Task statement
Count the lines below that include the word "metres" and write that number alone.
★ ★ ★ ★ ★ ★ ★
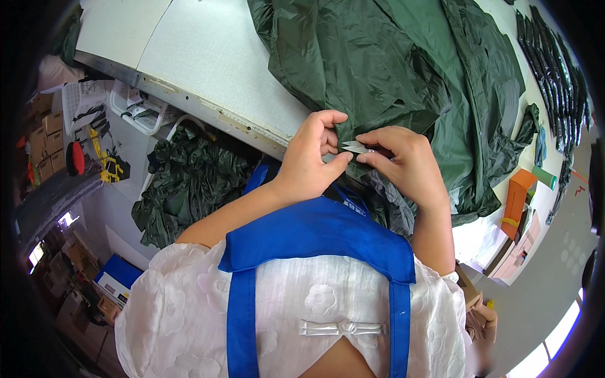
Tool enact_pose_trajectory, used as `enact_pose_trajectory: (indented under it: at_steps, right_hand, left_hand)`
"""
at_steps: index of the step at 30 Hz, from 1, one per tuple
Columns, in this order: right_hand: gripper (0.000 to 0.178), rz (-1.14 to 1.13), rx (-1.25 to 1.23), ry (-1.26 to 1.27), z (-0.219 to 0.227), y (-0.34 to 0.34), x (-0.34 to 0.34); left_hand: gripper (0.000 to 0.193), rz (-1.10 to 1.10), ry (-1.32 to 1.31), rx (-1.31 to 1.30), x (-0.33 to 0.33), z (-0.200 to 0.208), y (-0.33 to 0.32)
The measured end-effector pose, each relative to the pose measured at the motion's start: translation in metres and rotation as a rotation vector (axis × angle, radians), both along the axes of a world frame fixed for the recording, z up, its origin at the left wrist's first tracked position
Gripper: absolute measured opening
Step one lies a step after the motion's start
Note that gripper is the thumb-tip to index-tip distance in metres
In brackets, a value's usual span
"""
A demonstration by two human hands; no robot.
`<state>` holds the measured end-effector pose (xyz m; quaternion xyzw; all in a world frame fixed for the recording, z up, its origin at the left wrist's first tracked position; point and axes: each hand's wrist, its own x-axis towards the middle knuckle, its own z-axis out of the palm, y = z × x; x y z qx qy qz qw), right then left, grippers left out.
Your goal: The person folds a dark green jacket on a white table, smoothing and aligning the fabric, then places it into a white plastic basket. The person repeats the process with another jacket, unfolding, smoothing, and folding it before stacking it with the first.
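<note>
A large dark green shiny garment (403, 69) lies spread on a white table (208, 57). My left hand (309, 157) pinches the garment's near edge at the table's front rim. My right hand (406, 164) is closed on small metal snips (353, 147), whose blades point left toward my left fingers and the fabric edge. The two hands are almost touching. I wear a blue apron over a white top.
A pile of the same green fabric (189, 183) hangs below the table at left. An orange box (518, 201) and a teal cylinder (544, 177) sit at the right. Dark strips (554, 63) lie in a row at far right. Cardboard boxes (47, 142) stand on the left.
</note>
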<state>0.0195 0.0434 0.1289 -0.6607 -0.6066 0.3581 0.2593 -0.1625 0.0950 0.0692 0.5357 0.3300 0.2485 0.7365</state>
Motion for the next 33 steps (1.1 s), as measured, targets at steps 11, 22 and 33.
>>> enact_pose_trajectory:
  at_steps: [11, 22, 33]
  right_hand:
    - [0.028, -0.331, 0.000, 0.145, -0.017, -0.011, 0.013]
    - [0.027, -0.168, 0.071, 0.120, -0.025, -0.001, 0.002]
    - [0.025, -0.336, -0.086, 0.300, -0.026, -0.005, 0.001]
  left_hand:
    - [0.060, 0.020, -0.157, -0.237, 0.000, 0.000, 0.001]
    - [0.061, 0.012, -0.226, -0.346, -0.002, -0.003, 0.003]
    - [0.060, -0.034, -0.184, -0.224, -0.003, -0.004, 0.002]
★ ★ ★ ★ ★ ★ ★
Your response
2